Background and Research Aims: The conservation of Bengal tigers is a global concern due to their exponential decline in population around the world. In 2010, all Tiger Range Countries (TRCs) committed to double their tiger population by 2022. As a member of the TRCs, Bangladesh has launched and conducted many tiger conservation projects with a heavy financial investment. However, the tiger population has not increased in the country. Therefore, there is an urgent need to investigate why those funded projects’ outcomes were unsatisfactory compared to neighboring countries such as India and Nepal.
Methods: This review was conducted purely based on previous archival tiger conservation related documents. Six specific tiger conservation projects implemented in Bangladesh, India, and Nepal were selected to investigate the effectiveness of tiger conservation in Bangladesh. Allocated fund distributions were segmented into five groups: capacity building, planning policy and reports, infrastructural development, tiger–human conflict (THC) reduction, and in-field actions to increase the tiger population.
Results: The analysis showed that India and Nepal spent most of their budget on in-field activities and least on planning. A moderate amount was spent on THC reduction, capacity building, and infrastructural development.

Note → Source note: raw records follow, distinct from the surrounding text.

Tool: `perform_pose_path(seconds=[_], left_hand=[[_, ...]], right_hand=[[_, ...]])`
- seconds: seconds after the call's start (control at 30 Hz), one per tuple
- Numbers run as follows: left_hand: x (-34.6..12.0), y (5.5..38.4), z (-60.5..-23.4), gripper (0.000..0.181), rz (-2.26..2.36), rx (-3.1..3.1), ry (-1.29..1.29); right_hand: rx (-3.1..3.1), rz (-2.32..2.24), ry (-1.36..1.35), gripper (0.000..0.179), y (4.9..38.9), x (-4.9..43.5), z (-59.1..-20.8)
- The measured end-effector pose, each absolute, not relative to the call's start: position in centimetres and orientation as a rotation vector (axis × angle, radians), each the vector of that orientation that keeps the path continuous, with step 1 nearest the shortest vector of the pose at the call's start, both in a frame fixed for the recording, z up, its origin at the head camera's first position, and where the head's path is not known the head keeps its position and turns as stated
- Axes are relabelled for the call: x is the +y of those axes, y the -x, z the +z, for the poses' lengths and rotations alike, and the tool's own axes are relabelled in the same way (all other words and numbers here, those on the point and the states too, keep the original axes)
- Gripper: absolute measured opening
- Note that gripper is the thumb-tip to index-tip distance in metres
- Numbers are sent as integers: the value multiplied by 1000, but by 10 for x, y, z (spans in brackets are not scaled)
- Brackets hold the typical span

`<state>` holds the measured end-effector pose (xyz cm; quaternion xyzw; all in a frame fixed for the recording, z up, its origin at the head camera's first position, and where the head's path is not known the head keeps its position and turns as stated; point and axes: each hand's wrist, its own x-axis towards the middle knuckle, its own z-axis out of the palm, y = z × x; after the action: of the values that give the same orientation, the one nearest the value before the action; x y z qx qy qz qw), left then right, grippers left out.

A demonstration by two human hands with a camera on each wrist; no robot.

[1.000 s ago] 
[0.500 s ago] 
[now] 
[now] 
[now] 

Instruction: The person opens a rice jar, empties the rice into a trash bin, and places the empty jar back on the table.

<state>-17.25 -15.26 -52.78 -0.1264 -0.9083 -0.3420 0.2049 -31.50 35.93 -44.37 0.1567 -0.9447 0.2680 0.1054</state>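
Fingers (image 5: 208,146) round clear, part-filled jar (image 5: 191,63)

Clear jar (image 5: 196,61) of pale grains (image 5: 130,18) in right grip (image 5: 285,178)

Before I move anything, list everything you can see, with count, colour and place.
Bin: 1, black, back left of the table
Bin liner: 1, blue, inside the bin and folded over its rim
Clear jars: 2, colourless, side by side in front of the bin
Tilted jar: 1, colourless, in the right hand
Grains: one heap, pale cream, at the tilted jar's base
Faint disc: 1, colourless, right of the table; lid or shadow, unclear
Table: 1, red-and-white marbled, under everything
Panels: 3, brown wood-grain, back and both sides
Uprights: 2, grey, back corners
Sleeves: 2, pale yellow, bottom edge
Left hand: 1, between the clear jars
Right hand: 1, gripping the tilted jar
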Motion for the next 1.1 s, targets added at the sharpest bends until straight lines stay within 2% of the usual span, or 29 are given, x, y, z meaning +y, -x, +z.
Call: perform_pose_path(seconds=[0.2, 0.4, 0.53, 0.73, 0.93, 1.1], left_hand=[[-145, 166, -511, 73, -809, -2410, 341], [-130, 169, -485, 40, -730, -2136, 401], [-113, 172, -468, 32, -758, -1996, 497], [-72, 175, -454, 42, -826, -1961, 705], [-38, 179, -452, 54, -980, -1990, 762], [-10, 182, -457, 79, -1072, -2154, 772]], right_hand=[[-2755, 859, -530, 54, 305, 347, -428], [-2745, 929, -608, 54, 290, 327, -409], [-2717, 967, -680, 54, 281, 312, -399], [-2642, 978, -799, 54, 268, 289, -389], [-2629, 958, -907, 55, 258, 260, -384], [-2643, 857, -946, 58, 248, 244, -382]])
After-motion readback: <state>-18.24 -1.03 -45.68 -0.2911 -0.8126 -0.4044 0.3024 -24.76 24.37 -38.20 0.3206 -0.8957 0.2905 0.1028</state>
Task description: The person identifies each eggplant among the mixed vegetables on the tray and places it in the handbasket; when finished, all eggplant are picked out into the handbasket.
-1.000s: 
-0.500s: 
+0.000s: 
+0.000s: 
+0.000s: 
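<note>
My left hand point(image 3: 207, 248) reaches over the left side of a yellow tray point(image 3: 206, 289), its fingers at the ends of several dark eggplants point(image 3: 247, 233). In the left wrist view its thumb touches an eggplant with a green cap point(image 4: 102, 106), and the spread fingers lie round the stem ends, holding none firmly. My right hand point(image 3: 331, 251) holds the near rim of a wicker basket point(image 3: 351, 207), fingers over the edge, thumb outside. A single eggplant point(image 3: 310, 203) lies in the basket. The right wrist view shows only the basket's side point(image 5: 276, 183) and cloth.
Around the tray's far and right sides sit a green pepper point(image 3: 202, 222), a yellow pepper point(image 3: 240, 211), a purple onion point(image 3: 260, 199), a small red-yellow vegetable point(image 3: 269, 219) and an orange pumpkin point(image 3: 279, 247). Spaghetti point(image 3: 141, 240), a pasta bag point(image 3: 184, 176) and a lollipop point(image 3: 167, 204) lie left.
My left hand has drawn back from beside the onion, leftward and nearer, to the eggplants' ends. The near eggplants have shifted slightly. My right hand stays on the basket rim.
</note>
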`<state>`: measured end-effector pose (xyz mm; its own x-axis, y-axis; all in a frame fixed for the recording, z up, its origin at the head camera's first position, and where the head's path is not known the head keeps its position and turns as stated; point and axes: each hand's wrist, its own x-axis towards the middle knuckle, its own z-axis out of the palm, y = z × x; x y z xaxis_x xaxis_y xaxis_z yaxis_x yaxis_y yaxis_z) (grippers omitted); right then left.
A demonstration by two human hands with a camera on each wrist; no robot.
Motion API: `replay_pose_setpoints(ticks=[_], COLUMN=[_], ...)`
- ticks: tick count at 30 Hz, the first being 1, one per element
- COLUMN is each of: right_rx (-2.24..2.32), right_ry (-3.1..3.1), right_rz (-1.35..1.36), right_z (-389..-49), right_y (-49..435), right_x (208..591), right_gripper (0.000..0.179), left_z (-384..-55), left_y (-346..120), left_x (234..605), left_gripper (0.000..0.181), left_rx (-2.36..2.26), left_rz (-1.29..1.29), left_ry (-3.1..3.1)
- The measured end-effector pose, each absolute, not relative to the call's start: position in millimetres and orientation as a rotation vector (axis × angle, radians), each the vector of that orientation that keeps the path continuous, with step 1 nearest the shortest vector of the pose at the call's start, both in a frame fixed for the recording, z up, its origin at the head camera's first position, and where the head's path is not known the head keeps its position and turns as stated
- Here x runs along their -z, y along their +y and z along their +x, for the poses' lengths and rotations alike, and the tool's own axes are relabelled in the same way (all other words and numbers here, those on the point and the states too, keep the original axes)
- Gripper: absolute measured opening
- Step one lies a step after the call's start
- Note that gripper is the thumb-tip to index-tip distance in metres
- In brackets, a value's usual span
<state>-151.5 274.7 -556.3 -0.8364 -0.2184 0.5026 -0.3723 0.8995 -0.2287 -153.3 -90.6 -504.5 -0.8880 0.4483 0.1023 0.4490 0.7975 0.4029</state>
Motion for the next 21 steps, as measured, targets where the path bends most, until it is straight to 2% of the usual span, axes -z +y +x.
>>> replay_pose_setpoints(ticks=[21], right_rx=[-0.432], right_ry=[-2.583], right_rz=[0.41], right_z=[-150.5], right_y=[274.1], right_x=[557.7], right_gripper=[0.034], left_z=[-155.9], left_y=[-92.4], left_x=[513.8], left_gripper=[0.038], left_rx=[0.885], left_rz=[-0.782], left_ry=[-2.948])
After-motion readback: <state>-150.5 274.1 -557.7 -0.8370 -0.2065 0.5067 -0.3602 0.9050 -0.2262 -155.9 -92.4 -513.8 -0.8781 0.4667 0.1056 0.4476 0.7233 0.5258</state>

In contrast, Bangladesh spent the majority of its fund on planning. India and Nepal also developed a sustainable funding mechanism to reduce their dependency on donor agencies, which was absent in the case of Bangladesh.
Conclusion: It is recommended that future tiger conservation initiatives in Bangladesh should address more in-field action, such as patrolling to stop poaching and the illegal extraction of resources, sustainable long-term alternative income generation activities, and health issues such as identifying diseases, inbreeding effects, and captive breeding.
Implications for Conservation: Bangladesh needs to develop a sustainable long-term funding mechanism for in-field actions for tiger protection.